**What you should do**
Images excepted, the data below must be repeated exactly.
== Segment start ==
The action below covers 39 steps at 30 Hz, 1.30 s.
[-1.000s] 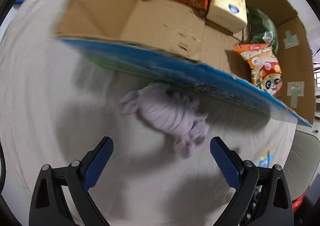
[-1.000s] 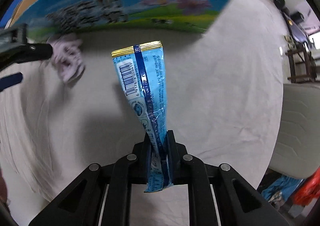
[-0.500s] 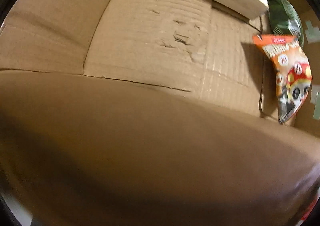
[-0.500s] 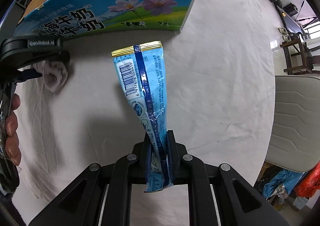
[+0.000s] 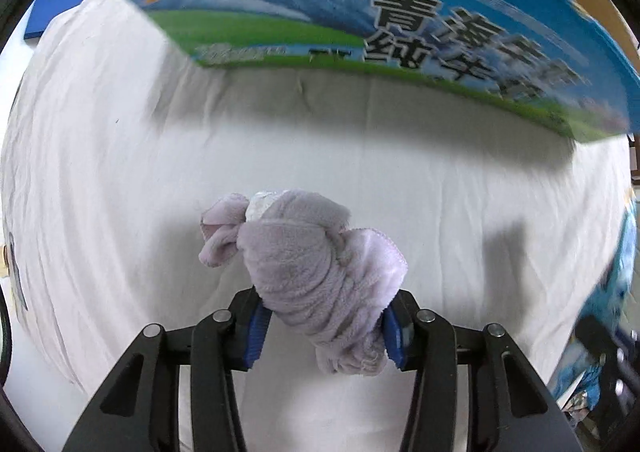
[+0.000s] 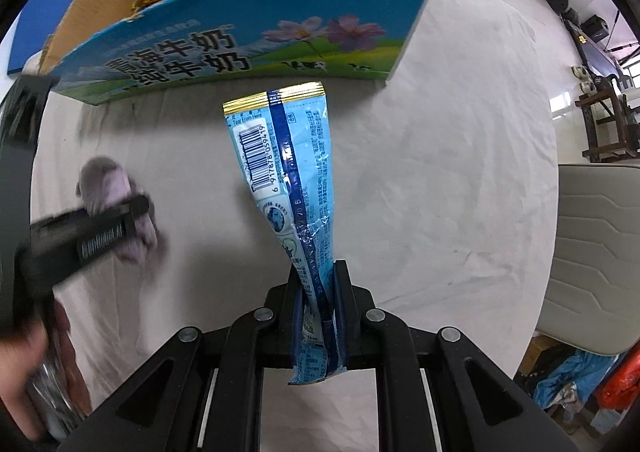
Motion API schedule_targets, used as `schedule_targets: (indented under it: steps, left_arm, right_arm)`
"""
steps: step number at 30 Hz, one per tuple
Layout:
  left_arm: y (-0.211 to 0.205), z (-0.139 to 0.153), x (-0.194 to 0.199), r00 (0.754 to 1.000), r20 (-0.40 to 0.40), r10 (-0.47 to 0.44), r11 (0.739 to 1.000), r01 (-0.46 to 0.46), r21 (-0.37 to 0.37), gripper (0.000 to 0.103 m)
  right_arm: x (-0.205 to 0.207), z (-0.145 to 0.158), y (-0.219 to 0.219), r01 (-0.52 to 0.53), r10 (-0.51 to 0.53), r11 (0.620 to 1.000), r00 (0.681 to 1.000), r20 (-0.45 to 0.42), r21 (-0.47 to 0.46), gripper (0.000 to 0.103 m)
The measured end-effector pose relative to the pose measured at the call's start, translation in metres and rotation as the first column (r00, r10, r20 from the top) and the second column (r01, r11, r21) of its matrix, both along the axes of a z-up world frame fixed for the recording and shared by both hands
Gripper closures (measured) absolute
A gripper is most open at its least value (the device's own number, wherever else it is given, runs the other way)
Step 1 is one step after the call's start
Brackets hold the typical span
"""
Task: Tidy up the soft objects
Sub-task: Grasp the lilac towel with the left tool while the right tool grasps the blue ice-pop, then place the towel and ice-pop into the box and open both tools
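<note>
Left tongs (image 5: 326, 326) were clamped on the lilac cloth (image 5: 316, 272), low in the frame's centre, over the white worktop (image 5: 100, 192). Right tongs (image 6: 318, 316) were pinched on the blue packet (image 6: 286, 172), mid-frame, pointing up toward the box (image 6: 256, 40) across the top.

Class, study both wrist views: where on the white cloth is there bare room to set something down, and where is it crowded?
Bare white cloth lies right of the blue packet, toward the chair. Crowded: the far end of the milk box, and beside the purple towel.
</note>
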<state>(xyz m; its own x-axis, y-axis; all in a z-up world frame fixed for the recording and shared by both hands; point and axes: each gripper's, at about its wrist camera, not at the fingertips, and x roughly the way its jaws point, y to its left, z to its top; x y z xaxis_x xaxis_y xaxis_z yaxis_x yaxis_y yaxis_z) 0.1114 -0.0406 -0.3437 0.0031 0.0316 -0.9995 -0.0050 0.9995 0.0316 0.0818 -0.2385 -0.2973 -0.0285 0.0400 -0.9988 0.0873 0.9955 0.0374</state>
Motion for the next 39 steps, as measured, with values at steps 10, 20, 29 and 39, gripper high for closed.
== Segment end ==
**Completed task**
The action below covers 39 steps at 30 Hz, 1.30 s.
[-1.000s] 
[-1.000s] 
[-0.500s] 
[-0.500s] 
[+0.000s] 
[+0.000s] 
Motion API schedule_targets, used as `schedule_targets: (indented under it: steps, left_arm, right_arm)`
"""
steps: step number at 30 Hz, one per tuple
Layout:
  left_arm: y (-0.211 to 0.205), z (-0.139 to 0.153), x (-0.194 to 0.199), r00 (0.754 to 1.000), r20 (-0.40 to 0.40), r10 (-0.47 to 0.44), r11 (0.739 to 1.000), r01 (-0.46 to 0.46), r21 (-0.37 to 0.37), gripper (0.000 to 0.103 m)
  right_arm: x (-0.205 to 0.207), z (-0.145 to 0.158), y (-0.219 to 0.219), r01 (-0.52 to 0.53), r10 (-0.51 to 0.53), r11 (0.620 to 1.000), r00 (0.681 to 1.000), r20 (-0.45 to 0.42), r21 (-0.47 to 0.46), gripper (0.000 to 0.103 m)
The measured end-effector pose relative to the pose measured at the call's start, translation in metres and rotation as the first column (r00, r10, r20 from the top) and the second column (r01, r11, r21) of its matrix, both along the axes of a z-up world frame fixed for the recording and shared by both hands
Gripper closures (measured) absolute
A gripper is most open at its least value (the device's own number, wherever else it is given, runs the other way)
Step 1 is one step after the call's start
Brackets hold the typical span
"""
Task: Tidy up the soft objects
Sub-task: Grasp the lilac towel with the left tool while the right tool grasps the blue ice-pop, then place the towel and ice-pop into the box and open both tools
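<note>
Left tongs (image 5: 326, 326) were clamped on the lilac cloth (image 5: 316, 272), low in the frame's centre, over the white worktop (image 5: 100, 192). Right tongs (image 6: 318, 316) were pinched on the blue packet (image 6: 286, 172), mid-frame, pointing up toward the box (image 6: 256, 40) across the top.

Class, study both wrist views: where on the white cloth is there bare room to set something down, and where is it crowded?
Bare white cloth lies right of the blue packet, toward the chair. Crowded: the far end of the milk box, and beside the purple towel.
</note>
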<state>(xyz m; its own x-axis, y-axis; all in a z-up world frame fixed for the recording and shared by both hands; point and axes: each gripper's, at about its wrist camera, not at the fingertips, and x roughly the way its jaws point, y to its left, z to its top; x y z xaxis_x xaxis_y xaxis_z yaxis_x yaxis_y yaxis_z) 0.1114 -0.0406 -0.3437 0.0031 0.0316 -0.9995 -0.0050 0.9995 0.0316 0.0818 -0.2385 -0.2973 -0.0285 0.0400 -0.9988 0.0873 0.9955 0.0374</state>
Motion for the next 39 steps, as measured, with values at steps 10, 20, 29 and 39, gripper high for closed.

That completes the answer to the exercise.